The George C. Marshall Foundation has closed its museum as it shifts its focus toward a more digital era.
The news came in early January in the form of a letter from Paul A. Levengood, president of the George C. Marshall Foundation, to organization members. Dedicated to preserving the legacy of George C. Marshall, VMI Class of 1901, the Foundation has operated the museum on post since 1964.
Like nearly all public attractions, the museum was closed for much of 2020. In 2019, approximately 5,600 visitors came to see the museum’s collection of artifacts from Marshall’s storied career as an American statesman—a career that included time spent as chief of staff of the U.S. Army during World War II as well as secretary of state and secretary of defense after the war, among many other roles.

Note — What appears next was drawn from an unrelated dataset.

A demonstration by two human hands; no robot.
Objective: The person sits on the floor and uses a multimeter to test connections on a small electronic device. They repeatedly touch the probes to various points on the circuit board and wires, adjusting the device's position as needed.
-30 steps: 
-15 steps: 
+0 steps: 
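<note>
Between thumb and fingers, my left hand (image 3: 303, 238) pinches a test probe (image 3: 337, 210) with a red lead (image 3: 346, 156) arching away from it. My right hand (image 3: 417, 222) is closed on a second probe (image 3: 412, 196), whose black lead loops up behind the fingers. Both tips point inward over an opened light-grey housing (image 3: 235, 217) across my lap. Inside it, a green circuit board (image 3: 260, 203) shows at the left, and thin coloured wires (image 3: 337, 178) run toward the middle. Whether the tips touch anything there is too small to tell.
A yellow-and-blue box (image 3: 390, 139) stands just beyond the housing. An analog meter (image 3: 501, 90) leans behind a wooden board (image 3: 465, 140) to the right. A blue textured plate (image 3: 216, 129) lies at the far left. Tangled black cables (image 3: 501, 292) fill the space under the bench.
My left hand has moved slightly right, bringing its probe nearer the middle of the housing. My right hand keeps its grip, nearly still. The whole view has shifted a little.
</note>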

It was during his time as secretary of state that Marshall developed what came to be known as the Marshall Plan, bringing much-needed aid to postwar Europe.
Museum attendance had dropped over the years, Levengood noted, and the Foundation’s leadership chose to reallocate resources in hopes of reaching a wider audience.
“We want to maximize reach,” said Levengood, who has led the Foundation since the fall of 2019. “We want to reach beyond these four walls.”
While the museum has perhaps been the most well-known aspect of the Marshall Foundation’s operations, it also operates the George C. Marshall Research Library, which attracts researchers from all over the globe. Going forward, the Foundation plans to digitize its collection of almost 400,000 documents written by Marshall and members of his family to make them more accessible.
The library, Levengood stated, is preeminent to the organization’s mission.
“That’s what this place was founded to do,” he said. “It was founded to collect [Marshall’s] papers and make them available, much like a presidential library.”
In addition, the Foundation plans to continues its Legacy Lecture Series focusing on the life of Marshall and the times in which he lived and add new programs for Foundation members. A nascent initiative will be to develop distance learning programs for students that highlight Marshall’s example and legacy in the areas of civics, government, leadership, and ethics.
“Classroom teachers are dying for really good resources that address topics that their students need to know for curricular purposes,” noted Levengood. “We’ll have units that use Marshall’s example as sort of a pivot or a jumping off point to talk about civics, government, and leadership.”
As 2021 unfolds, decisions will need to be made about what to do with the museum’s collection, which consists of just under 3,000 items. Some may be donated to the VMI Museum, said Levengood, while others may be returned to the individuals who donated them. It’s not yet been determined what will occupy the space formerly taken up by the museum.